Greater London and South East Offices
Greater London & South East Offices

24 January 2017, by Simon Preece

2016 total take-up is 6% above the long-term average

■ Take-up in 2016 reached 3.8 million sq ft and there is 438,975 sq ft currently under offer. 2016 represented a robust year for the Greater London and South East office market, although 2016 take-up was 8% below 2015's total, it was still 6% above the long term average of 3.6 million sq ft. Q4 was particularly strong with 1.09 million sq ft being transacted, this highlighted the strong occupier demand currently within the market post the EU referendum. The Western Sector continued to be the strongest office market in the region as it witnessed the highest level of take-up across the South East accounting for 1.8 million sq ft. This equated for 47% of all take-up across the South East region.

 

GRAPH 1

Take-up by grade

 
Graph 1

Source: Savills Research

■ There were 11 deals this year over 50,000 sq ft, the largest being Lidl's 220,000 sq ft acquisition in Tolworth. Although the majority of activity was within the smaller size bands. The average deal size across the entire market is only 15,299 sq ft and 84% of deals in the market this year have been under 20,000 sq ft underlining that the majority of the market is comprised of churn of existing local occupiers.

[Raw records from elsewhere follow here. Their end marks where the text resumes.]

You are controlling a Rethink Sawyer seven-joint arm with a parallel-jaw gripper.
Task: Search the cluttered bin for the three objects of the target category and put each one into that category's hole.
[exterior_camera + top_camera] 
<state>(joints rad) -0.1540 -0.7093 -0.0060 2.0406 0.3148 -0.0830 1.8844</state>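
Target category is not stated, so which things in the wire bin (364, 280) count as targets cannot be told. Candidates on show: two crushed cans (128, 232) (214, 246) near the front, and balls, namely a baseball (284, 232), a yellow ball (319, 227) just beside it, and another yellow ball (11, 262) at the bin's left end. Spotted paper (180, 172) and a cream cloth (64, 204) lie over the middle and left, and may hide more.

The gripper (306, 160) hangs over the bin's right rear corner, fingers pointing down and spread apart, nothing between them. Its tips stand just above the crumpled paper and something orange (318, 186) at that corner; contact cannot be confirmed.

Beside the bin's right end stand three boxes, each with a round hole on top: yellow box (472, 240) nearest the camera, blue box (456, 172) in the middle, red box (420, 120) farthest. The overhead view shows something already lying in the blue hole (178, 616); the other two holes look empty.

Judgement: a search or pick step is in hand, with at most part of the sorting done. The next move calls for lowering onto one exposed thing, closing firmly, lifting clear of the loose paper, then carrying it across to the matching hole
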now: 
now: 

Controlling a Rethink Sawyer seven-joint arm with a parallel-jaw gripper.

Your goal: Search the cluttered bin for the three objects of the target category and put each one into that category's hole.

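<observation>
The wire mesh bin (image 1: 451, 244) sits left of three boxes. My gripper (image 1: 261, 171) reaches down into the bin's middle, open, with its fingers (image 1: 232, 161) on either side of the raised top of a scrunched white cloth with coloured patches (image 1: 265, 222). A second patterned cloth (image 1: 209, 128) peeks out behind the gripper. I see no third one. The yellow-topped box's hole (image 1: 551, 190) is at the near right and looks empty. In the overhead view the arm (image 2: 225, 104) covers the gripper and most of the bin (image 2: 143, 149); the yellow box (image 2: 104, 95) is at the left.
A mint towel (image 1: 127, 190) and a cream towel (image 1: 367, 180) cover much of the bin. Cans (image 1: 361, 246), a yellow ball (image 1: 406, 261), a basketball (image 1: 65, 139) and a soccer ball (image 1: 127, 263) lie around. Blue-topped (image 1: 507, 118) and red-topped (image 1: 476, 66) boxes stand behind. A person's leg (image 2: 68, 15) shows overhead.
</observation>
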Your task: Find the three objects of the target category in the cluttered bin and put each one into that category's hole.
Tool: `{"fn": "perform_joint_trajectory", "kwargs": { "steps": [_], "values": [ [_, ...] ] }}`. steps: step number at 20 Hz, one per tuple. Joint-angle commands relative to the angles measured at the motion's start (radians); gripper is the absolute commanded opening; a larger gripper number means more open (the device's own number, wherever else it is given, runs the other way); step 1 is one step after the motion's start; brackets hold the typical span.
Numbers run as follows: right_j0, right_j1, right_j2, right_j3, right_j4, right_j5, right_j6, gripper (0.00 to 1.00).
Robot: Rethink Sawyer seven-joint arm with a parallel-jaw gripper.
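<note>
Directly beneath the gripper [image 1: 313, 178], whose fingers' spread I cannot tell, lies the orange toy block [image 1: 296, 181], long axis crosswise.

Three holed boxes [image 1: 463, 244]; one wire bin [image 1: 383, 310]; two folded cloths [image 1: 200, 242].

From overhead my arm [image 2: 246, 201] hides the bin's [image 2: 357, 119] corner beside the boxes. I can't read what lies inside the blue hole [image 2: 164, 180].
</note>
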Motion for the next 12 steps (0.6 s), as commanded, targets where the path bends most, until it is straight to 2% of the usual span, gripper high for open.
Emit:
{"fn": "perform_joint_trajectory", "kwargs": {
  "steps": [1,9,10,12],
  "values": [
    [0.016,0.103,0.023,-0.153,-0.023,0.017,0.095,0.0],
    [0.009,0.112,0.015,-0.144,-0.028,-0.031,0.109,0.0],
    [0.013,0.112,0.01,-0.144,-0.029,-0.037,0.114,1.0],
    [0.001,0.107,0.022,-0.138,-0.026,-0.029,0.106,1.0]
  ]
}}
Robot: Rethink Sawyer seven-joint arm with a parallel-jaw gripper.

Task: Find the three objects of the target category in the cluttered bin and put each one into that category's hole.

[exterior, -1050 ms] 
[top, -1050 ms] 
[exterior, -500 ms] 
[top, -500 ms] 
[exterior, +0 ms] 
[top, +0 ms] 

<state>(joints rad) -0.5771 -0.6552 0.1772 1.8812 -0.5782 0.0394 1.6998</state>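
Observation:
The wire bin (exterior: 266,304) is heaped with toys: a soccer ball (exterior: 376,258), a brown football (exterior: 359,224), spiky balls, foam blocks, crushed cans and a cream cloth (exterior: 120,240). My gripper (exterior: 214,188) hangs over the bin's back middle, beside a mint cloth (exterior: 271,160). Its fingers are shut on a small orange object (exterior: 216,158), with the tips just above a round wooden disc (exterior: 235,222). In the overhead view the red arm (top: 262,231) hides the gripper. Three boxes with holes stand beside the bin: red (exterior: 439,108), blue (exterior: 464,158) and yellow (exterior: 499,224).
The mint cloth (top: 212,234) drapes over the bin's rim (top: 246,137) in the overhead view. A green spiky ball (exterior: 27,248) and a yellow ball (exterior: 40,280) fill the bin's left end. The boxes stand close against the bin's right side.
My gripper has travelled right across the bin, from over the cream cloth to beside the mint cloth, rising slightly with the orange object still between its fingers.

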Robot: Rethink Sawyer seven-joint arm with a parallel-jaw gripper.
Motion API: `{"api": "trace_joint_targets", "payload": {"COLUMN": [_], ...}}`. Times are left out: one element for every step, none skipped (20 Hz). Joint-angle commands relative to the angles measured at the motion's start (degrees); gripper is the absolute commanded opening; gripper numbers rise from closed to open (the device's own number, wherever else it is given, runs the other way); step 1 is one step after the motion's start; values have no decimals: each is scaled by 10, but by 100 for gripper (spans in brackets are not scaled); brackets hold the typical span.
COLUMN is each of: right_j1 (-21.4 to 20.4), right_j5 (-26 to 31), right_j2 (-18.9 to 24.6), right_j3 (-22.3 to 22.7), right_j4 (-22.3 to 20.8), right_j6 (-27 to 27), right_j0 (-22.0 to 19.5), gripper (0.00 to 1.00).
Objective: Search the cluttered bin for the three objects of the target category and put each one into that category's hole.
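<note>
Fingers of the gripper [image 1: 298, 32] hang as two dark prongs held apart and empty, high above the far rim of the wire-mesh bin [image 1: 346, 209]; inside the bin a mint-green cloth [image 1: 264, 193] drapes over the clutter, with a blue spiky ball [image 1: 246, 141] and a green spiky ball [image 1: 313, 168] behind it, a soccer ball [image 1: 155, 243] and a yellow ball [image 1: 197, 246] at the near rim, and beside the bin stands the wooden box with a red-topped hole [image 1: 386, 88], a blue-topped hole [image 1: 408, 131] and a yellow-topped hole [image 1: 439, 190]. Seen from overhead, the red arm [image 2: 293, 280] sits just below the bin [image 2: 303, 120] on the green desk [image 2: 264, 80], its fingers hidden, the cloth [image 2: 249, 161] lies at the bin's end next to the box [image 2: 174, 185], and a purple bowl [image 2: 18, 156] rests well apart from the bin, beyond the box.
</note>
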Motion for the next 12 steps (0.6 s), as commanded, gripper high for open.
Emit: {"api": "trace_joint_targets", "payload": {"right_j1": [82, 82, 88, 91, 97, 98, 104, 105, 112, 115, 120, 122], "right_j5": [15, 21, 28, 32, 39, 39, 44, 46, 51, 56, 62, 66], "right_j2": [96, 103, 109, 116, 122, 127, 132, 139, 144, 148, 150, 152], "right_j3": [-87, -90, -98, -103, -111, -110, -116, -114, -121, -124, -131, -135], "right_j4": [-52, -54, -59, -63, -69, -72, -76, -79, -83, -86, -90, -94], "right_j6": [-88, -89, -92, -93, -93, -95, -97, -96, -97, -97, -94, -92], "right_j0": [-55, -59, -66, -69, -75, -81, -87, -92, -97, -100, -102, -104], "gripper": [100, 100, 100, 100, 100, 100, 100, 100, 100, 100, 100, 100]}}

■ The theme of decentralisation of occupiers from central London relocating certain operations to more cost effective locations has continued in 2016. Macquarie are under offer at R+ in Reading where they will relocate their asset finance team from the City of London. There are currently large requirements in the market from Virgin Media, Sony, Jacobs and Atkins who are all individually searching for in excess of 50,000 sq ft in the South East.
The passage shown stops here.